* **THE PROBLEM**
Exact reproduction required: the lines below from the line with "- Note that" to the line with "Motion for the", both ends included, and no others.

═════ DATA BELOW ═════

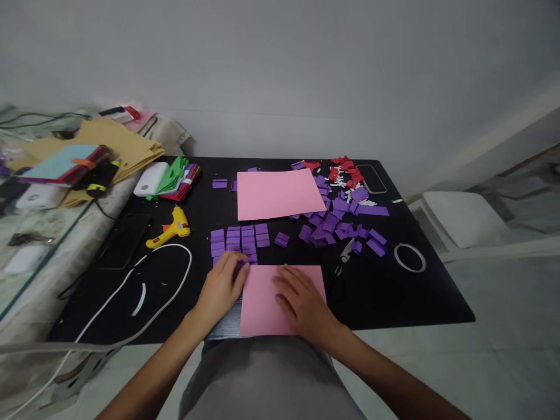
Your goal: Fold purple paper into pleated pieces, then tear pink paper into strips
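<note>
A pink sheet of paper (pixel 262 312) lies at the front edge of the black table, over a grey striped surface that shows at its left. My right hand (pixel 304 303) rests flat on this sheet with fingers stretched toward the left. At the sheet's left edge is my left hand (pixel 223 286), its fingers reaching over the nearest folded purple paper pieces (pixel 234 236), which stand in rows. The left thumb lies close to the sheet's corner; whether it touches is unclear. Neither hand appears to hold anything. A second pink sheet (pixel 277 195) lies farther back.
Loose purple pieces (pixel 328 224) and red scraps (pixel 347 169) are heaped at right, near scissors (pixel 347 251) and a white ring (pixel 410 258). At left are a yellow glue gun (pixel 175 226), a white cable (pixel 186 274), a dark phone (pixel 125 239) and bundled coloured paper (pixel 177 178).
</note>
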Demonstrator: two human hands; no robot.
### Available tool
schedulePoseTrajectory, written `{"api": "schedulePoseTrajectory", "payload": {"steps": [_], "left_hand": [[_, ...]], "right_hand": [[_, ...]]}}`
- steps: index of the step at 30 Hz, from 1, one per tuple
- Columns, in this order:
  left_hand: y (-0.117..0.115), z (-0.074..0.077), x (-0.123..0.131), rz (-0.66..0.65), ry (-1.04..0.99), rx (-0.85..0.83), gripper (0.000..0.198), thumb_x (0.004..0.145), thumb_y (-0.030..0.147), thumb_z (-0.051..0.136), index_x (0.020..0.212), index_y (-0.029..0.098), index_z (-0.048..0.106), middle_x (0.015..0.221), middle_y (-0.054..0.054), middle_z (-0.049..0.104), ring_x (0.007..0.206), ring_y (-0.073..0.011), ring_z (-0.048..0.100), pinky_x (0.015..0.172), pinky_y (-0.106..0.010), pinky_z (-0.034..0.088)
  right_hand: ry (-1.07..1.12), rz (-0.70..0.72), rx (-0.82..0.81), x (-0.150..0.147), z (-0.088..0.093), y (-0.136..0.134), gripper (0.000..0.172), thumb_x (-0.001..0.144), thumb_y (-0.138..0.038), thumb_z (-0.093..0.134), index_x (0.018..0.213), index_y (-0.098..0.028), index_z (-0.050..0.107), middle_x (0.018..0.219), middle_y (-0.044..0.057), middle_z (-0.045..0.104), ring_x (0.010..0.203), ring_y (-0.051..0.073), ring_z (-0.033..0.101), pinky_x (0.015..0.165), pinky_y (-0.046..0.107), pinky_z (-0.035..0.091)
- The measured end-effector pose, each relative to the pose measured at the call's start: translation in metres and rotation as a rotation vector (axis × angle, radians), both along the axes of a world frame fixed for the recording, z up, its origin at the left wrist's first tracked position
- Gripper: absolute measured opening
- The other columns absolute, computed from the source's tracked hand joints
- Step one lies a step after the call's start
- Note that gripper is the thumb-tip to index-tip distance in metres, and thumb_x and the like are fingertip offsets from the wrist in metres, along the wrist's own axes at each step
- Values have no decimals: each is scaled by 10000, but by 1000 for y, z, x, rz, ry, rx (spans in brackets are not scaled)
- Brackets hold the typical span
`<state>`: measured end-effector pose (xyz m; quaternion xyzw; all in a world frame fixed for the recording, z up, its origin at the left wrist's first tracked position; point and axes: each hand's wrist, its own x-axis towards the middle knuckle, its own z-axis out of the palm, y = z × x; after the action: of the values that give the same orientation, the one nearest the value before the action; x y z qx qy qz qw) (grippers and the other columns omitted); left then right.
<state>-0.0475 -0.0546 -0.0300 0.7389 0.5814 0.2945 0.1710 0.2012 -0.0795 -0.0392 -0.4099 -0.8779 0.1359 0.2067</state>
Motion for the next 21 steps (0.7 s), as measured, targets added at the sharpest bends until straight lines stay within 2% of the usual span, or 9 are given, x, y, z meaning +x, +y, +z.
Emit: {"api": "schedulePoseTrajectory", "payload": {"steps": [3,6,8,13,21], "left_hand": [[-2,-6,-1,-11,256,143,345,1064,314,516,1346,185,667,1470,-194,617,1383,-367,582,1101,-557,508],[2,-12,-4,-82,417,132,473,1079,317,494,1543,253,551,1695,-157,405,1576,-399,360,1224,-625,374],[8,-16,-8,-133,466,93,510,1090,327,464,1597,275,488,1725,-136,353,1602,-393,312,1255,-640,327],[27,-22,-21,-229,491,42,525,1105,387,414,1614,267,461,1711,-130,383,1594,-360,346,1268,-627,326],[48,-23,-30,-227,428,68,506,1098,368,431,1586,261,508,1681,-137,437,1578,-358,379,1270,-624,332]], "right_hand": [[-26,6,-1,-1,-12,-3,389,1059,-206,491,1401,-88,635,1522,207,610,1451,342,555,1184,582,517],[-22,15,-6,2,-17,-4,407,1068,-209,468,1429,-98,618,1542,205,594,1480,331,532,1204,594,495],[-18,24,-11,2,-17,-6,412,1066,-209,466,1437,-105,613,1547,201,591,1488,325,524,1208,592,492],[-23,30,10,-1,-17,-9,411,1062,-206,469,1423,-77,615,1536,214,598,1489,335,523,1201,580,502],[14,54,-36,-1,-18,-4,427,1063,-210,474,1462,-129,601,1555,200,583,1513,319,497,1224,582,476]]}}
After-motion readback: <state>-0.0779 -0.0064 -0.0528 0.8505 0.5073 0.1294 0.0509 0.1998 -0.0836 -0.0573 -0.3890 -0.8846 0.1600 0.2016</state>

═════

* **RESPONSE BELOW**
- Note that gripper is the thumb-tip to index-tip distance in metres, and thumb_x and the like are fingertip offsets from the wrist in metres, along the wrist's own axes at each step
- Values have no decimals: each is scaled by 10000, but by 1000 for y, z, x, rz, ry, rx (spans in brackets are not scaled)
- Brackets hold the typical span
`<state>`: measured end-effector pose (xyz m; quaternion xyzw; all in a world frame fixed for the recording, z up, its origin at the left wrist's first tracked position; point and axes: each hand's wrist, its own x-axis towards the middle knuckle, its own z-axis out of the palm, y = z × x; after the action: of the values that give the same orientation, the one nearest the value before the action; x y z qx qy qz qw) (grippers and the other columns omitted); left then right.
<state>-0.0475 -0.0546 -0.0300 0.7389 0.5814 0.2945 0.1710 0.2012 -0.0795 -0.0392 -0.4099 -0.8779 0.1359 0.2067</state>
Motion for the next 21 steps (0.7 s), as measured, targets added at the sharpest bends until straight lines stay within 2% of the usual span, or 9 are given, x, y, z meaning +x, +y, +z.

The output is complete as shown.